A receita é “simples”: uma estratégia sólida, fundada nos novos paradigmas da criação e reprodução internacional do conhecimento e formação, e academicamente enraizada; objectivos por etapas muito bem definidos e sujeitos ao princípio do escrutínio e da responsabilização; organização ajustada à estratégia e um modelo de gestão adequado aos objectivos definidos; absoluta transparência nos processos de decisão, com mecanismos autónomos de escrutínio; uma responsabilização extensiva, mas adequada e proporcional às posições alcançadas na hierarquia académica e no corpo burocrata. E sobre isto é necessário sermos muito claros: as ( só a maioria?) universidades portuguesas não sendo o “poço de todos os males” não deixaram de se tornar num poço com poucas daquelas virtudes. E isso é notoriamente mais visível nas de menor complexidade.

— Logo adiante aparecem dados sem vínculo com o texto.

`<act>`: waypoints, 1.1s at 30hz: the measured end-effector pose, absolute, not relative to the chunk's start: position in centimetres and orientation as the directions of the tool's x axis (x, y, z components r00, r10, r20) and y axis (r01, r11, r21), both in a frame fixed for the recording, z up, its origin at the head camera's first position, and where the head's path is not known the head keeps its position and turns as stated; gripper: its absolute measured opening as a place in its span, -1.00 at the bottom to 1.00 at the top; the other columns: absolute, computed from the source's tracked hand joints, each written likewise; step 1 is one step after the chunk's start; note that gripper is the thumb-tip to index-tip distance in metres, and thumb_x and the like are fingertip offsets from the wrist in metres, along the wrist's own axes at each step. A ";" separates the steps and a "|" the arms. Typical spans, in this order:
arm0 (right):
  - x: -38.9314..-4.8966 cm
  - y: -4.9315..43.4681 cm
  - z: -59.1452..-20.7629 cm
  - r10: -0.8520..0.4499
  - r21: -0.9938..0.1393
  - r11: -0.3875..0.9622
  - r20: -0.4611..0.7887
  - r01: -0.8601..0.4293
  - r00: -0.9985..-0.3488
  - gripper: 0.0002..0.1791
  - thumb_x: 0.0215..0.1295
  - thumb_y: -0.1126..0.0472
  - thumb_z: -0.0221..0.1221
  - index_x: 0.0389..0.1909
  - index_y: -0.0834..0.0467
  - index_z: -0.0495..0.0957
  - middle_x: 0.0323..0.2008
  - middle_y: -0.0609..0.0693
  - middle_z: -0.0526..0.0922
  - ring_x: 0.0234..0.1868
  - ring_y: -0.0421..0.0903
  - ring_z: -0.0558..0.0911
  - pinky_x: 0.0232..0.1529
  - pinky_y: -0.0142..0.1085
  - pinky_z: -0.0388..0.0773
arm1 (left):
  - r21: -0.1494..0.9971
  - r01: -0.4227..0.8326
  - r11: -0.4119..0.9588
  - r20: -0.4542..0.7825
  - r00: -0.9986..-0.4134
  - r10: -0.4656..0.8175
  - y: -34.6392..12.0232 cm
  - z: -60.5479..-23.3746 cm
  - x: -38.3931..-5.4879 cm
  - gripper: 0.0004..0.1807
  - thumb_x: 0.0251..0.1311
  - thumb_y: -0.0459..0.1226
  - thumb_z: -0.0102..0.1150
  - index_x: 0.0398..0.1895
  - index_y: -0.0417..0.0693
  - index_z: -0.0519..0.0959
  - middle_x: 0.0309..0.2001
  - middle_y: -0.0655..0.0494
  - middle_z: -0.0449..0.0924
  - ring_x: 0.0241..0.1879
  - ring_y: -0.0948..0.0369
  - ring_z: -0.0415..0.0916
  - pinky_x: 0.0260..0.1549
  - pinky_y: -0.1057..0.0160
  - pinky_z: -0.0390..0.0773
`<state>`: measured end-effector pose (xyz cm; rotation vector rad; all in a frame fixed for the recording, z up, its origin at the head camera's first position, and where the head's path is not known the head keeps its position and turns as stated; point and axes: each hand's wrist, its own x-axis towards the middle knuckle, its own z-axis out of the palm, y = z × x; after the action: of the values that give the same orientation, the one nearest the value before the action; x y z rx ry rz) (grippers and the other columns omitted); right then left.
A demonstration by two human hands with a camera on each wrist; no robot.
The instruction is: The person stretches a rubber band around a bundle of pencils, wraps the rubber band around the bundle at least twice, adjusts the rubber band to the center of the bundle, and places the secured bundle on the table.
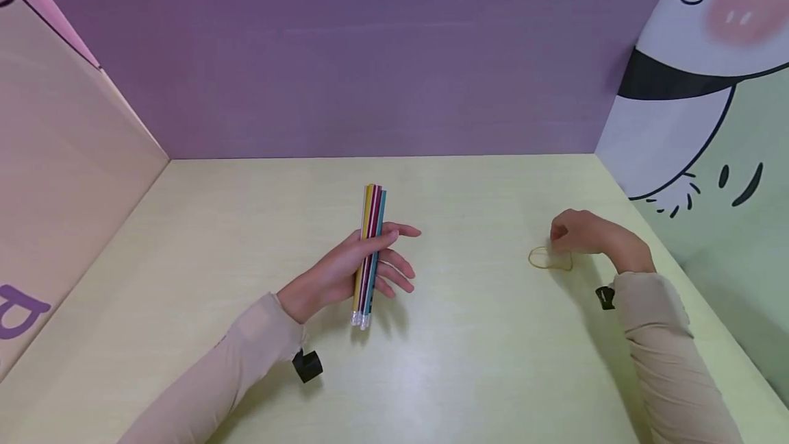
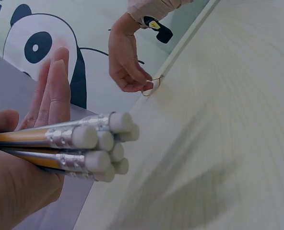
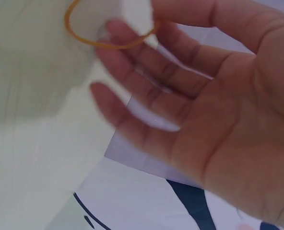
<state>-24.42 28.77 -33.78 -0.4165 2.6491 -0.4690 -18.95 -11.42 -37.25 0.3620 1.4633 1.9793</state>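
Note:
My left hand [image 1: 345, 269] holds a bundle of pencils [image 1: 371, 238] against its palm, with the thumb across the front and the other fingers fairly straight. Yellow, dark red and blue barrels show in the head view. White erasers [image 2: 96, 160] in silvery metal bands form the near end in the left wrist view. Over at the right, my right hand [image 1: 585, 233] pinches a yellow-orange rubber band [image 1: 551, 267] between thumb and forefinger. The band [image 3: 118, 46] hangs as a loose loop beside the fingers in the right wrist view.
A pale wood-grain table [image 1: 468, 334] lies beneath both hands. Behind it rises a purple panel [image 1: 382, 60], with a pinkish panel [image 1: 68, 177] on the left and a panda-printed panel [image 1: 733, 238] close by the right arm. Black wrist devices [image 1: 307, 366] sit at both cuffs.

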 end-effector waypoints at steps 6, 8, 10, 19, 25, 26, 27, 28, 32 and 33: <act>-24.9 28.3 -33.7 -0.389 -0.653 0.741 -0.229 -0.156 -0.892 -0.69 0.42 0.29 0.09 0.09 0.32 0.37 -0.49 0.03 0.60 -0.38 -0.06 0.59 -0.14 -0.22 0.49 | 0.925 -0.333 -0.182 -0.133 -0.734 0.666 -11.3 -37.3 -18.6 -0.56 0.54 -0.12 -0.08 0.35 -0.11 0.36 -0.67 0.04 0.49 -0.27 -0.17 0.72 -0.40 0.08 0.69; -24.9 28.0 -33.7 -0.390 -0.741 0.657 -0.176 -0.139 -0.904 -0.68 0.45 0.29 0.07 0.14 0.30 0.34 -0.50 0.06 0.57 -0.39 -0.03 0.59 -0.13 -0.25 0.53 | 0.925 -0.331 -0.185 -0.130 -0.735 0.666 -11.3 -37.3 -18.5 -0.56 0.54 -0.12 -0.09 0.35 -0.12 0.36 -0.68 0.05 0.48 -0.28 -0.17 0.72 -0.41 0.08 0.69; -25.0 27.7 -33.8 -0.396 -0.835 0.537 -0.123 -0.121 -0.910 -0.74 0.48 0.30 0.04 0.11 0.28 0.35 -0.50 0.06 0.53 -0.41 -0.03 0.59 -0.17 -0.28 0.58 | 0.925 -0.330 -0.186 -0.129 -0.736 0.665 -11.3 -37.3 -18.5 -0.57 0.54 -0.13 -0.09 0.34 -0.10 0.37 -0.67 0.05 0.49 -0.28 -0.16 0.72 -0.41 0.08 0.69; -25.0 27.3 -33.7 -0.517 -0.997 0.023 0.049 -0.071 -0.854 -0.64 0.57 0.39 -0.20 0.28 0.09 0.28 0.02 0.08 0.69 -0.60 -0.06 0.57 -0.37 -0.31 0.59 | 0.932 -0.317 -0.173 -0.123 -0.730 0.672 -11.4 -37.1 -18.6 -0.59 0.54 -0.11 -0.08 0.32 -0.07 0.41 -0.63 0.03 0.55 -0.30 -0.12 0.73 -0.40 0.10 0.69; -24.9 26.8 -33.3 -0.501 -0.996 0.036 0.056 -0.085 -0.864 -0.44 0.46 0.47 0.02 0.38 0.03 0.19 0.12 0.08 0.66 -0.69 -0.09 0.49 -0.55 -0.32 0.57 | 0.936 -0.313 -0.164 -0.126 -0.730 0.672 -11.2 -37.0 -18.6 -0.59 0.53 -0.12 -0.08 0.32 -0.07 0.41 -0.62 0.02 0.55 -0.30 -0.12 0.73 -0.42 0.13 0.69; -24.8 26.6 -33.2 -0.486 -0.994 0.064 0.043 -0.084 -0.873 -0.45 0.44 0.44 0.08 0.34 0.04 0.21 0.12 0.07 0.66 -0.68 -0.08 0.52 -0.52 -0.29 0.60 | 0.937 -0.310 -0.162 -0.125 -0.730 0.672 -11.2 -37.0 -18.7 -0.59 0.53 -0.11 -0.07 0.32 -0.08 0.40 -0.62 0.02 0.55 -0.31 -0.12 0.73 -0.43 0.14 0.68; -24.8 26.4 -33.2 -0.469 -0.993 0.088 0.033 -0.083 -0.882 -0.50 0.42 0.41 0.13 0.28 0.06 0.24 0.12 0.04 0.66 -0.66 -0.05 0.57 -0.48 -0.26 0.64 | 0.938 -0.308 -0.160 -0.125 -0.731 0.671 -11.2 -37.0 -18.7 -0.59 0.53 -0.12 -0.08 0.32 -0.08 0.40 -0.62 0.02 0.55 -0.31 -0.11 0.73 -0.45 0.16 0.68; -24.8 26.2 -33.2 -0.453 -0.990 0.112 0.030 -0.090 -0.891 -0.57 0.41 0.38 0.16 0.19 0.10 0.26 0.12 0.02 0.66 -0.61 -0.02 0.63 -0.44 -0.22 0.68 | 0.938 -0.307 -0.159 -0.125 -0.731 0.671 -11.1 -37.0 -18.7 -0.58 0.53 -0.12 -0.07 0.32 -0.08 0.40 -0.61 0.02 0.55 -0.31 -0.11 0.73 -0.46 0.17 0.68; -24.6 25.6 -33.0 -0.399 -0.972 0.191 0.049 -0.135 -0.916 -0.79 0.38 0.28 0.23 -0.16 0.23 0.37 0.09 -0.07 0.67 -0.32 0.09 0.77 -0.26 -0.07 0.71 | 0.940 -0.306 -0.152 -0.127 -0.727 0.675 -11.1 -37.0 -18.7 -0.57 0.53 -0.12 -0.08 0.33 -0.10 0.39 -0.60 0.02 0.57 -0.32 -0.11 0.73 -0.50 0.20 0.66; -24.6 25.5 -33.0 -0.395 -0.967 0.207 0.059 -0.151 -0.917 -0.81 0.38 0.27 0.24 -0.20 0.25 0.42 0.08 -0.09 0.67 -0.26 0.11 0.77 -0.25 -0.05 0.71 | 0.939 -0.308 -0.151 -0.129 -0.724 0.677 -11.0 -37.0 -18.7 -0.58 0.54 -0.12 -0.08 0.33 -0.09 0.40 -0.59 0.01 0.57 -0.32 -0.11 0.73 -0.50 0.20 0.66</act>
<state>-24.59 25.49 -33.03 -0.5238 2.2758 -1.7855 -18.67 -11.05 -36.98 0.4300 1.4635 1.9342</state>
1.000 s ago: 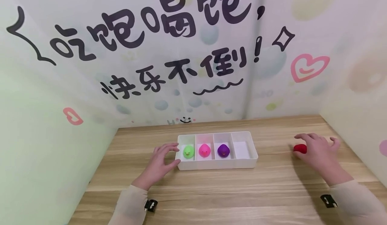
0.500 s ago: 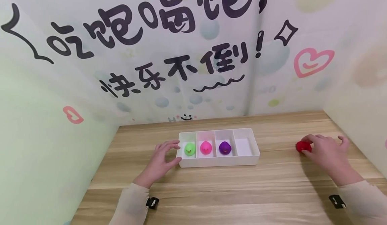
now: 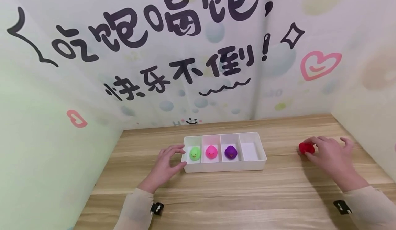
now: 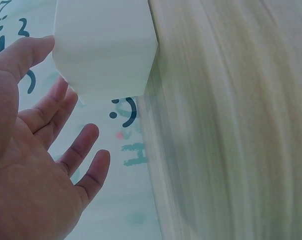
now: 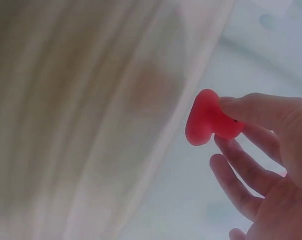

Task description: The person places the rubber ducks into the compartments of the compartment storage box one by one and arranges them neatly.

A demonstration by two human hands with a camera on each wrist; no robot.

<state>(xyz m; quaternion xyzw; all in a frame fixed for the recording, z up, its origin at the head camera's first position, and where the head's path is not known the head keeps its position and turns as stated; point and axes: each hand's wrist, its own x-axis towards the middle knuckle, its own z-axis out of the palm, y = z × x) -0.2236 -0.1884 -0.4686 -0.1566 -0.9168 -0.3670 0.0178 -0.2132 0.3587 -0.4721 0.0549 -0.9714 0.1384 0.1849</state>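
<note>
My right hand [image 3: 332, 154] pinches a red rubber duck [image 5: 205, 120] between thumb and fingers at the right side of the table. The right wrist view shows the duck's rounded red body, partly covered by the thumb. My left hand [image 3: 164, 170] reaches to the left end of a white divided tray [image 3: 224, 166], thumb and fingers spread apart. In the left wrist view its thumb tip and fingertips lie at the edge of the tray's end wall. From left to right, the tray holds a green duck [image 3: 195, 153], a pink duck [image 3: 211, 152] and a purple duck [image 3: 231, 152], one per compartment.
The rightmost compartment [image 3: 251, 151] shows its bare white floor. Wood-grain table [image 3: 216, 195] surrounds the tray. Behind stands a printed wall [image 3: 185, 96] with black lettering, and pale side walls rise at left and right.
My right hand has closed its fingers round the red duck and shifted it slightly, most recently a little left. The left hand stays at the tray's end. The head view has moved slightly.
</note>
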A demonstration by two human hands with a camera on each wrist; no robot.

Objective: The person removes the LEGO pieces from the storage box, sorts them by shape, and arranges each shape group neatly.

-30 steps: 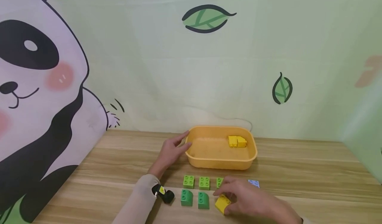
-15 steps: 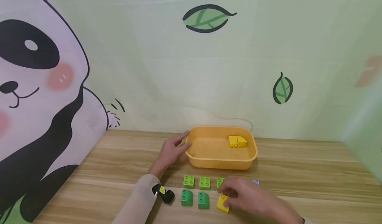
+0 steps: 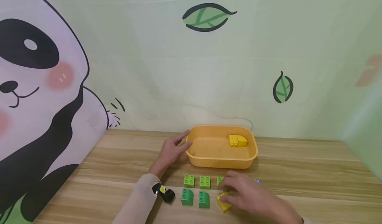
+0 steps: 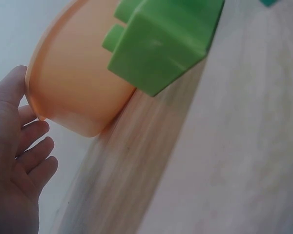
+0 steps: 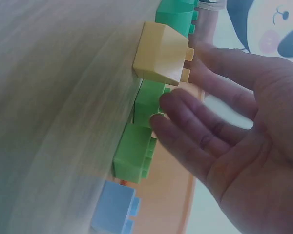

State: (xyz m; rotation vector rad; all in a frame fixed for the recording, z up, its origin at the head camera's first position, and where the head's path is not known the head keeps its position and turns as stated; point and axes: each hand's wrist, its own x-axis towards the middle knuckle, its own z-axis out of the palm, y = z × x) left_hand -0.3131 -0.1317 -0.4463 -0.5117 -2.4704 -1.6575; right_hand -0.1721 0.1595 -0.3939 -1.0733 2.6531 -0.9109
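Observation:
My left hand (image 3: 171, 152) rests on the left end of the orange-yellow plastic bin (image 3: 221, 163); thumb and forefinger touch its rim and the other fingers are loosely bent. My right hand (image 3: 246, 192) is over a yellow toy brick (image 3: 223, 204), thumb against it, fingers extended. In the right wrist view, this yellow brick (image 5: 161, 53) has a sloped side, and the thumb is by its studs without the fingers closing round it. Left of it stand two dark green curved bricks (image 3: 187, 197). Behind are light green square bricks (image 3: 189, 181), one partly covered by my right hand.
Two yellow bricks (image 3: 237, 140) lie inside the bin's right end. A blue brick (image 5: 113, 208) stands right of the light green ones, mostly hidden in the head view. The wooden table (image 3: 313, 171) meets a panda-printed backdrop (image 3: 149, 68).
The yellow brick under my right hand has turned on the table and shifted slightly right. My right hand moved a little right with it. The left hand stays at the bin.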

Mutatis mutandis, recomenda-se a estas instituições o que a SEDES sugere para superar a “crise” nacional: “Em geral [o Estado/ os orgãos de governo universitários] a esfera formal onde se forma a decisão e se gerem os negócios [do país/das universidades], tem de abrir urgentemente canais para escutar[ a sociedade civil e os cidadãos em geral a Academia]. Deve(m) fazê-lo de forma clara, transparente e, sobretudo, escrutinável. Os portugueses [Os Académicos] têm de poder entender as razões que presidem à formação das políticas [públicas/universitárias] que lhes dizem respeito
III
No plano internacional o destaque vai para a forma categórica como Obana, no 19º debate (Austin, TX CNN Debate) com Hillary Clinton , se distanciou, tanto em matéria de política interna como de política internacional americana, dos velhos clãs democrata e republicano, concretizando uma “outra forma de fazer as coisas” nos EUA.